Operational aspects of HCI

Hyperconverged infrastructure (HCI) is natively software defined proving a shift of operations away from the traditional storage management paradigm. Many of my customers have struggled with the paradigm shift when adopting storage HCI. HCI has been very successful in addressing specific use cases. Many of these use cases have been successful because they represent workloads that have not been traditionally managed by storage teams for example VDI. Adoption of HCI beyond these use cases requires large organizations to implement people and process transformation to be successful. Discussions with customers has shown that fear about the operational transition has created a lack of adoption.
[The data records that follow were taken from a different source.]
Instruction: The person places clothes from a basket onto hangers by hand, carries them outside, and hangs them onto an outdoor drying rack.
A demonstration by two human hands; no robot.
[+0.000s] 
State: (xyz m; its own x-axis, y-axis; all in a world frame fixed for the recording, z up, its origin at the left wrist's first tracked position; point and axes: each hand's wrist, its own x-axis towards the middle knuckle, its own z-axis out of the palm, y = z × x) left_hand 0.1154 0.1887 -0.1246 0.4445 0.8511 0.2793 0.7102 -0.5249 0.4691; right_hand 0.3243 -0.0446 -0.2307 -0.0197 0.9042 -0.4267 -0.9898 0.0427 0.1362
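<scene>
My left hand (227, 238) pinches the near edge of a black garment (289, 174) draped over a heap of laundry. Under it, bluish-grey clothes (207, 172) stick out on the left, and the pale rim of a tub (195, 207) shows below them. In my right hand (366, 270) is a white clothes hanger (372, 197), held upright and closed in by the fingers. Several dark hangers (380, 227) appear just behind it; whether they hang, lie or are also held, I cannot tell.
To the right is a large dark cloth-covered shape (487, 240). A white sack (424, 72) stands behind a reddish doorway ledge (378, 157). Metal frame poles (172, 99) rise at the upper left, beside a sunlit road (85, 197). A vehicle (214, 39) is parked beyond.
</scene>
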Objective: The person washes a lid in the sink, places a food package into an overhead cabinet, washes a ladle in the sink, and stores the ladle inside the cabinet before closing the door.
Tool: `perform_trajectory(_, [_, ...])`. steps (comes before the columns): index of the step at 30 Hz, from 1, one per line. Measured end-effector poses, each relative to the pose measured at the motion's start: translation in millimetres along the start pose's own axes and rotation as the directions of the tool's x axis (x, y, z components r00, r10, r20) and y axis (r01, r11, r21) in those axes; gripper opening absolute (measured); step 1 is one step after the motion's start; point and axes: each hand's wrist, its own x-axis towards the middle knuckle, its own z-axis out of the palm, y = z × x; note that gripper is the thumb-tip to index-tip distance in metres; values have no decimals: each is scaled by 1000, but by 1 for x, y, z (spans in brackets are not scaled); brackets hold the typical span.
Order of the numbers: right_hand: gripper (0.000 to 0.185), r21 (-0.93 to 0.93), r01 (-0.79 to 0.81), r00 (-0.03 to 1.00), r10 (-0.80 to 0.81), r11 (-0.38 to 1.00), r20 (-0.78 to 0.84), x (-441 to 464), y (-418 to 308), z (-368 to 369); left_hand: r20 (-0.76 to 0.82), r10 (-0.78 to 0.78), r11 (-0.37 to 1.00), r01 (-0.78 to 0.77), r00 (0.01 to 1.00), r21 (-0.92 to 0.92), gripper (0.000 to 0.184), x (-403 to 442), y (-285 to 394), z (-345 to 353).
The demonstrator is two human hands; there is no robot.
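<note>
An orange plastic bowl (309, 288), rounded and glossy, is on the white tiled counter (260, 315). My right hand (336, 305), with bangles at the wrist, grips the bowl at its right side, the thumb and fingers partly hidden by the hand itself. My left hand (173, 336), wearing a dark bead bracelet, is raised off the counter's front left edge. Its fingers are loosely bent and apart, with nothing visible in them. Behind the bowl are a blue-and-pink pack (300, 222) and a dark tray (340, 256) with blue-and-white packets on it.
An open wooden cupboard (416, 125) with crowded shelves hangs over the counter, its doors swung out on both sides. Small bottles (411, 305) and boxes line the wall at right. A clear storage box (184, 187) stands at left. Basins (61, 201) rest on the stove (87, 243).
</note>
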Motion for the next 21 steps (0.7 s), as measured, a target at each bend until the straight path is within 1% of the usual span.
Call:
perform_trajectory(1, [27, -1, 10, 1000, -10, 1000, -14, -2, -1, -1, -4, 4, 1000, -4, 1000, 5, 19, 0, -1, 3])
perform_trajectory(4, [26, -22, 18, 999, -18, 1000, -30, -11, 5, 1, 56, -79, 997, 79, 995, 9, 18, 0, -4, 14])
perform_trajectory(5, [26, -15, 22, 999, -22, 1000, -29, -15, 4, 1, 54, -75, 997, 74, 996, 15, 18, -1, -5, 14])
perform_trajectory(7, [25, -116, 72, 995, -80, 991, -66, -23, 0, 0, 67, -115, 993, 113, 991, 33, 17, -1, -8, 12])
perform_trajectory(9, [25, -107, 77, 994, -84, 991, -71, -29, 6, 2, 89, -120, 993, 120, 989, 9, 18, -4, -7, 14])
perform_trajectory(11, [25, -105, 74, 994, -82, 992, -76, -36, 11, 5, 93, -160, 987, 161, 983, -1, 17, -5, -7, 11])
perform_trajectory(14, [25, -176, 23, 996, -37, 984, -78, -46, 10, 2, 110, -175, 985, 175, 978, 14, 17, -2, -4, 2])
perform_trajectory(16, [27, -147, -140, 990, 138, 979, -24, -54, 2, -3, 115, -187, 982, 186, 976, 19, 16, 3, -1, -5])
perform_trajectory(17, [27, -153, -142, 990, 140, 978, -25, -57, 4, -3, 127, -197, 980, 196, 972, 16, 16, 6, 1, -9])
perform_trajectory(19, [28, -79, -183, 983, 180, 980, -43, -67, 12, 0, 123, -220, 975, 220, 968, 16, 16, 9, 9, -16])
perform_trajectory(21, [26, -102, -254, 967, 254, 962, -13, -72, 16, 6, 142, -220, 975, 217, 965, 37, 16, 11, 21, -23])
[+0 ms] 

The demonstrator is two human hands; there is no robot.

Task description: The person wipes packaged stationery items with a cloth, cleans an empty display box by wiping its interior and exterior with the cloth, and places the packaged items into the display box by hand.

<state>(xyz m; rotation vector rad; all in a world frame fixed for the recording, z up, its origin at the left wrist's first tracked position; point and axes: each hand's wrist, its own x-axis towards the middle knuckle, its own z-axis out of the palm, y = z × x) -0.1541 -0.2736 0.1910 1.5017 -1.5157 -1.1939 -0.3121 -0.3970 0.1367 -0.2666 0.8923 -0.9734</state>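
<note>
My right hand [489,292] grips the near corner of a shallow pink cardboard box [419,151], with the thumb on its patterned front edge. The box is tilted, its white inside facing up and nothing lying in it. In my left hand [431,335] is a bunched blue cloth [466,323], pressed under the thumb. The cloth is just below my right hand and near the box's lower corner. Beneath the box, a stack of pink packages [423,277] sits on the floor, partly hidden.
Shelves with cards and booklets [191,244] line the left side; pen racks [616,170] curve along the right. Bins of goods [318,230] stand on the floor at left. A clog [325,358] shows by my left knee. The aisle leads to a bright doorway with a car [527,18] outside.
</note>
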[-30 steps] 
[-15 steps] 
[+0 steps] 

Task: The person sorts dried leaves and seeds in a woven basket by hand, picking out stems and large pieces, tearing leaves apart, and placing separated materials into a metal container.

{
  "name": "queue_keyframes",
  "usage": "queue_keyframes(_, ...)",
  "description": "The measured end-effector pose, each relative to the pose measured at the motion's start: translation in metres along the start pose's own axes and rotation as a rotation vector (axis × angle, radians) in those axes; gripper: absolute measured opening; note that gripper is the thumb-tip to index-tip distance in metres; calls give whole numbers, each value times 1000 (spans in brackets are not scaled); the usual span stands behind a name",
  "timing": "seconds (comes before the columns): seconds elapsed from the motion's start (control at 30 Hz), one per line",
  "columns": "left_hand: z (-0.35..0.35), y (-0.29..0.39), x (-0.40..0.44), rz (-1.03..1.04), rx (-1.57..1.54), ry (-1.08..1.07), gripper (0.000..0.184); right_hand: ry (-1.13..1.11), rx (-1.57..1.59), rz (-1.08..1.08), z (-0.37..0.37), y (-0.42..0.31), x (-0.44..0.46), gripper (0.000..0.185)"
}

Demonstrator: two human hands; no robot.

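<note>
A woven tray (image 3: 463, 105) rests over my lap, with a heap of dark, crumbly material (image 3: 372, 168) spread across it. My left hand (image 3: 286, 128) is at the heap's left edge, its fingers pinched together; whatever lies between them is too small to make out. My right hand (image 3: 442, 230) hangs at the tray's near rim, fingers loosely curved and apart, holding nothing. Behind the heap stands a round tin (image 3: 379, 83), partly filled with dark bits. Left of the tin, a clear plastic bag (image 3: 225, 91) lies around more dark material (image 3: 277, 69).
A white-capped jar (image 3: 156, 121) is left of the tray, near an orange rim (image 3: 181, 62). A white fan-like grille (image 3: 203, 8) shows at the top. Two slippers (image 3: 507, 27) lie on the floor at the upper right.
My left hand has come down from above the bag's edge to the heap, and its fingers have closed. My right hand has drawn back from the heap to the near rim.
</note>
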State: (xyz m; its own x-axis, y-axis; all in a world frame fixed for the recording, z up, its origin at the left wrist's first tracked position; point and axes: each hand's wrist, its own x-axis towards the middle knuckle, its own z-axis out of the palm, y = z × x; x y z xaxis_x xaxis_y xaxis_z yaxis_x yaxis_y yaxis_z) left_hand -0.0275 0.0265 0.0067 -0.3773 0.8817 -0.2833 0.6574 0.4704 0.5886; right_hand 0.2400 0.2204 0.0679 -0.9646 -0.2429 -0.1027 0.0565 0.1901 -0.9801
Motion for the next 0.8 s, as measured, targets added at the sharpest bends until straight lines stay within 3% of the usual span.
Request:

The net gain of HCI in the datacenter is a significant reduction in the total cost of ownership for storage.

What is your storage strategy?

When looking at your storage strategy you are likely to see a mixture of solutions to meet your needs. I have found that the following questions help people identify their requirements which ultimately lead to strategy:

What storage requirements do your applications have and how are they measured?
How is storage involved in your business continuity, disaster recovery, backup and availability strategy?
What data security requirements does your organization have?
What is your storage strategy for the cloud?

Once you identify your storage requirements the strategy can be aligned with functional needs. Functions that may be important to your organization around storage may include:

Capacity
Performance
Redundancy
Data security
Ease of management
Cost
Replication capabilities

Assigning measurements to these functions allow you to identify the correct storage “profiles” to be used in your organization. These profiles can then be aligned with your storage strategy.

Differences in HCI

HCI does present some differences from many traditional storage arrays. Four common elements of difference are capacity management, scalability, policy based management and roles.

Capacity Management

Capacity management in most traditional systems require a measurement based on historical usage metrics. Historical data is taken into account then a “bet” is made about required capacity for the next X years. The large “bet” on storage array capacity and performance does not allow IT to be agile to business changes. Growth beyond the initial implementation is possible by adding additional storage shelves or buying new arrays. HCI by contrast takes a linear model. You can scale up and out incrementally. You add capacity by adding additional drives to your current servers or add additional servers to increase available controllers and drive bays. I find that customer who adopt HCI are:

Able to procure storage in incremental blocks instead of via large capital expense “bets”
Able to have a predictable outcome on capacity management
Able to adopt new technology faster
Able to utilize storage resources without depreciation “bets”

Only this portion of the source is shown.